Amir– J’ai cherché (França 2016)
Amir Haddad é um cantor e compositor franco-israelita que representou a França na Eurovisão de 2016, tendo terminado em 6º lugar. Amir nasceu em Paris mas imigrou para Israel aos 8 anos de idade, tendo desde sempre cantando em eventos na sinagoga frequentada pela família e em vários eventos sociais. Como vários dos concorrentes da Eurovisão, Amir participou em programas de novos talentos, tendo sido eliminado relativamente cedo da versão israelita do programa “Pop Idol” (mas que lhe permitiu ainda assim reunir um significativo conjunto de fãs) e, já novamente em França, terminou em terceiro lugar no programa “The Voice“. Recentemente Amir lançou o single, “Au cœur de moi”, o primeiro do seu próximo álbum com o mesmo nome.
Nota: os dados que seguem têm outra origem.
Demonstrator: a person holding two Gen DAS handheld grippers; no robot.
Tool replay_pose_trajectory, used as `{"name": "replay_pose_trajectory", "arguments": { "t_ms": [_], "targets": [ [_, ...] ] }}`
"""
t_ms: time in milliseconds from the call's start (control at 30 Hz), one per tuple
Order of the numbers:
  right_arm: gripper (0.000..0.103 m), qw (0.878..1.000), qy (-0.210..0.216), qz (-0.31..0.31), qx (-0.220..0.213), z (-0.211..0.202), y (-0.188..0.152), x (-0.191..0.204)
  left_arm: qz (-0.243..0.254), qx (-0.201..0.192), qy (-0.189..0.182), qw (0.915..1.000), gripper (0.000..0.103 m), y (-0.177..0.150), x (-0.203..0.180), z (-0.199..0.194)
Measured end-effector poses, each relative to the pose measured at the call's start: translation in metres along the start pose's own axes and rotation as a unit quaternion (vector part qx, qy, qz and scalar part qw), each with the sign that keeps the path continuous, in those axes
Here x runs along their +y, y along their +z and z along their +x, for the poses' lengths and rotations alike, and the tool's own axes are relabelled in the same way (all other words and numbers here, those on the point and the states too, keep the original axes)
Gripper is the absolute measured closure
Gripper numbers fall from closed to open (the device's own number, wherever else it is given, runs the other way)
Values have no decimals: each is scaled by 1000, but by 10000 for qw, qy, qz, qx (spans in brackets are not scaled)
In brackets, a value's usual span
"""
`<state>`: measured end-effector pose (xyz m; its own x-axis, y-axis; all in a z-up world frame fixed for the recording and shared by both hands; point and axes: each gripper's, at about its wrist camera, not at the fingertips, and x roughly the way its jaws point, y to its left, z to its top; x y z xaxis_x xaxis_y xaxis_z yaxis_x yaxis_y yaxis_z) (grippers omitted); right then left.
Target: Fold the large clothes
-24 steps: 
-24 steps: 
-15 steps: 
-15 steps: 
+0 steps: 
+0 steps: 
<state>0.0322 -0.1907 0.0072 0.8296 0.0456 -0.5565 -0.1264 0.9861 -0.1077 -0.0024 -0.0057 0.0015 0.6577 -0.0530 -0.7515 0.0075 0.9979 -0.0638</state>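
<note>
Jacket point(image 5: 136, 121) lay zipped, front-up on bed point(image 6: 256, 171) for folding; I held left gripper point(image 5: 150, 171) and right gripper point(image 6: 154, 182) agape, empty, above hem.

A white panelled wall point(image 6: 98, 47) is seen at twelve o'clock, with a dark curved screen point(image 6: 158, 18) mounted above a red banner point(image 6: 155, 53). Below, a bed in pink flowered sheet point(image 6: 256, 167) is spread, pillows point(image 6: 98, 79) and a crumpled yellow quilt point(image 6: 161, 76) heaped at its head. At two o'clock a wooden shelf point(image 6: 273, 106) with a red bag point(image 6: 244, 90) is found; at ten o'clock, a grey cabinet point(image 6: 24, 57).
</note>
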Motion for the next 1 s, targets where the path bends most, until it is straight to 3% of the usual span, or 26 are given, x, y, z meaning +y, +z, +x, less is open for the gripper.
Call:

Uma curiosidade: Amir nasceu com perda de audição de 50%, ouvindo apenas do lado esquerdo.
Aminata – Love injected (Letónia 2015)
Aminata é uma cantora, compositora, produtora e, numa área menos relacionada (pelo menos diretamente) com música, modelo, que representou a Letónia na Eurovisão em 2015, tendo terminado em 6º lugar. Aminata teve uma educação em música e participou em diversos programas de televisão durante o final da sua adolescência, tenho chamado atenção internacional quando concorreu, em 2014, ao equivalente letão do Festival da Canção, onde terminou em quinto lugar. Em 2015 voltou a concorrer e desta vez foi a vencedora, com a música que acabaria por levar à Eurovisão e, na mesma altura, lançou o seu primeiro álbum, “Inner voice”. Aminata ganhou experiência adicional na Eurovisão ao escrever também a música que viria a representar a Letónia em 2016, bem como uma das concorrentes à seleção nacional da Letónia para a Eurovisão 2017, a qual viria, no entanto, a ser eliminada. O gosto pela participação neste tipo de competições parece ter-se mantido, sendo que em 2016 esta artista participou ainda na edição russa do programa “The Voice” (em que uma das juradas era Polina Gagarina, que tinha representado a Rússia na Eurovisão em 2015), tendo sido eliminada nas primeiras fases. Em Outubro de 2016 Aminata lançou o seu segundo álbum, “Red Moon”, do qual “Fighter” foi um dos primeiros singles.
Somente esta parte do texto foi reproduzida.